- [ASSIGNED TASK]: Word for word, retype the records below.

[[ TASK INPUT, beginning ]]

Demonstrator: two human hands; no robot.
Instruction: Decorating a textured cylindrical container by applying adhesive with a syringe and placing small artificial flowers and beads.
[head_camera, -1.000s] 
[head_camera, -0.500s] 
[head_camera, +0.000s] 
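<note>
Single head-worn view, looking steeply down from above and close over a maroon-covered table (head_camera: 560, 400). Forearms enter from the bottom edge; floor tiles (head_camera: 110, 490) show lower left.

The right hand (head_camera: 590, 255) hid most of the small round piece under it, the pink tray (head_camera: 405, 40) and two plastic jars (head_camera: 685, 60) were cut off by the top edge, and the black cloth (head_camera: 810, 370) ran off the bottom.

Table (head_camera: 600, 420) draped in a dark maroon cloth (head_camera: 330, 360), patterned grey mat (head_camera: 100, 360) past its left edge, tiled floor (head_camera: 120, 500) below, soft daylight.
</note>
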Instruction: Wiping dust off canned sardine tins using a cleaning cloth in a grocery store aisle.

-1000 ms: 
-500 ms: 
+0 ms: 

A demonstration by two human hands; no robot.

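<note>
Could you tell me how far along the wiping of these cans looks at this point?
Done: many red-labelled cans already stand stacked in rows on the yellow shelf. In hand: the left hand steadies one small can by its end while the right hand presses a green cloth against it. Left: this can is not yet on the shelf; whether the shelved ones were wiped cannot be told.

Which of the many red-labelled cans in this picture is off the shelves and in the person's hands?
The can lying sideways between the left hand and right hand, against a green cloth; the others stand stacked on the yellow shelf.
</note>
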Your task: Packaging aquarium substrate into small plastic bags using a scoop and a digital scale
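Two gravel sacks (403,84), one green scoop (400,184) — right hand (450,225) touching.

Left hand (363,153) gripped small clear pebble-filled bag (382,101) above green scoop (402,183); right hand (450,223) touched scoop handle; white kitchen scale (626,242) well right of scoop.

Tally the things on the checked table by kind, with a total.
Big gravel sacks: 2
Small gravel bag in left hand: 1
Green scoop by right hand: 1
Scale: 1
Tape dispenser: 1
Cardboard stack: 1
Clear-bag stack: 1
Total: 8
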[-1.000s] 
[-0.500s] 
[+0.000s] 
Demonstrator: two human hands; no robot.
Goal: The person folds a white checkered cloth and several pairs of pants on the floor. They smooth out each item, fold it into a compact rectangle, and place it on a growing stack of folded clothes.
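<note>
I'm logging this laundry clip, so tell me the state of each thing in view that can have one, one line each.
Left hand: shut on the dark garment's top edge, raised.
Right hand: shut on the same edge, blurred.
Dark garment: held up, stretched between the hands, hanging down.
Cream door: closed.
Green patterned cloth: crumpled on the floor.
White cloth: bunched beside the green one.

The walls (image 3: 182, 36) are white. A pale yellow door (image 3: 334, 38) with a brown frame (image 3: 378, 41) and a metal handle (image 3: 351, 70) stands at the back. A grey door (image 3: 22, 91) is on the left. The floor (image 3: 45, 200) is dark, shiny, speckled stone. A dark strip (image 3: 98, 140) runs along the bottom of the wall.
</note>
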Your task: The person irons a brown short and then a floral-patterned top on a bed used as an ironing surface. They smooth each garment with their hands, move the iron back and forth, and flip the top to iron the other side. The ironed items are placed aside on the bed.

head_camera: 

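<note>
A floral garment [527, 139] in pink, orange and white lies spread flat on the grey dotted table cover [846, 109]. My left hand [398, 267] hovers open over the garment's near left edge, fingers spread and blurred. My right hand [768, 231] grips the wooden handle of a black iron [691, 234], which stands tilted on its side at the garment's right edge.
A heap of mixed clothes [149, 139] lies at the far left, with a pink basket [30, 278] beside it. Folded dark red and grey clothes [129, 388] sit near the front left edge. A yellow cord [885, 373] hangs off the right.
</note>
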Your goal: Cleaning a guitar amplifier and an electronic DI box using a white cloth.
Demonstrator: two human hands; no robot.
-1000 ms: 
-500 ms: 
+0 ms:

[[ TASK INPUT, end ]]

- [SOLUTION FOR THIS EXERCISE]:
Demonstrator: two human hands; no robot.
Instruction: Decorating a textured cylindrical container by applying adhesive with a syringe and placing small artificial flowers and beads.
[head_camera, -1.000s] 
[head_camera, -0.500s] 
[head_camera, +0.000s] 
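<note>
Single head-worn view, looking steeply down from above and close over a maroon-covered table (head_camera: 560, 400). Forearms enter from the bottom edge; floor tiles (head_camera: 110, 490) show lower left.

The right hand (head_camera: 590, 255) hid most of the small round piece under it, the pink tray (head_camera: 405, 40) and two plastic jars (head_camera: 685, 60) were cut off by the top edge, and the black cloth (head_camera: 810, 370) ran off the bottom.

Table (head_camera: 600, 420) draped in a dark maroon cloth (head_camera: 330, 360), patterned grey mat (head_camera: 100, 360) past its left edge, tiled floor (head_camera: 120, 500) below, soft daylight.
</note>
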Instruction: Wiping dust off canned sardine tins using a cleaning cloth in a grocery store aisle.

-1000 ms: 
-500 ms: 
+0 ms: 

A demonstration by two human hands; no robot.

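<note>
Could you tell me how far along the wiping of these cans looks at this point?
Done: many red-labelled cans already stand stacked in rows on the yellow shelf. In hand: the left hand steadies one small can by its end while the right hand presses a green cloth against it. Left: this can is not yet on the shelf; whether the shelved ones were wiped cannot be told.

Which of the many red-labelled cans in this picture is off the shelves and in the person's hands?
The can lying sideways between the left hand and right hand, against a green cloth; the others stand stacked on the yellow shelf.
</note>
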Your task: Packaging aquarium substrate into small plastic bags using a scoop and a digital scale
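Two gravel sacks (403,84), one green scoop (400,184) — right hand (450,225) touching.

Left hand (363,153) gripped small clear pebble-filled bag (382,101) above green scoop (402,183); right hand (450,223) touched scoop handle; white kitchen scale (626,242) well right of scoop.

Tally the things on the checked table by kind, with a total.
Big gravel sacks: 2
Small gravel bag in left hand: 1
Green scoop by right hand: 1
Scale: 1
Tape dispenser: 1
Cardboard stack: 1
Clear-bag stack: 1
Total: 8
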[-1.000s] 
[-0.500s] 
[+0.000s] 
Demonstrator: two human hands; no robot.
Goal: The person folds a white checkered cloth and several pairs of pants on the floor. They smooth out each item, fold it into a compact rectangle, and place it on a growing stack of folded clothes.
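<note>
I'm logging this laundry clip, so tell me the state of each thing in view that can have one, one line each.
Left hand: shut on the dark garment's top edge, raised.
Right hand: shut on the same edge, blurred.
Dark garment: held up, stretched between the hands, hanging down.
Cream door: closed.
Green patterned cloth: crumpled on the floor.
White cloth: bunched beside the green one.

The walls (image 3: 182, 36) are white. A pale yellow door (image 3: 334, 38) with a brown frame (image 3: 378, 41) and a metal handle (image 3: 351, 70) stands at the back. A grey door (image 3: 22, 91) is on the left. The floor (image 3: 45, 200) is dark, shiny, speckled stone. A dark strip (image 3: 98, 140) runs along the bottom of the wall.
</note>
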Your task: The person irons a brown short and then a floral-patterned top on a bed used as an ironing surface. They smooth each garment with their hands, move the iron back and forth, and flip the top to iron the other side. The ironed items are placed aside on the bed.

head_camera: 

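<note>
A floral garment [527, 139] in pink, orange and white lies spread flat on the grey dotted table cover [846, 109]. My left hand [398, 267] hovers open over the garment's near left edge, fingers spread and blurred. My right hand [768, 231] grips the wooden handle of a black iron [691, 234], which stands tilted on its side at the garment's right edge.
A heap of mixed clothes [149, 139] lies at the far left, with a pink basket [30, 278] beside it. Folded dark red and grey clothes [129, 388] sit near the front left edge. A yellow cord [885, 373] hangs off the right.
</note>
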Your goal: Cleaning a guitar amplifier and an electronic DI box using a white cloth.
Demonstrator: two human hands; no robot.
-1000 ms: 
-500 ms: 
+0 ms:

What has been written here completes the answer.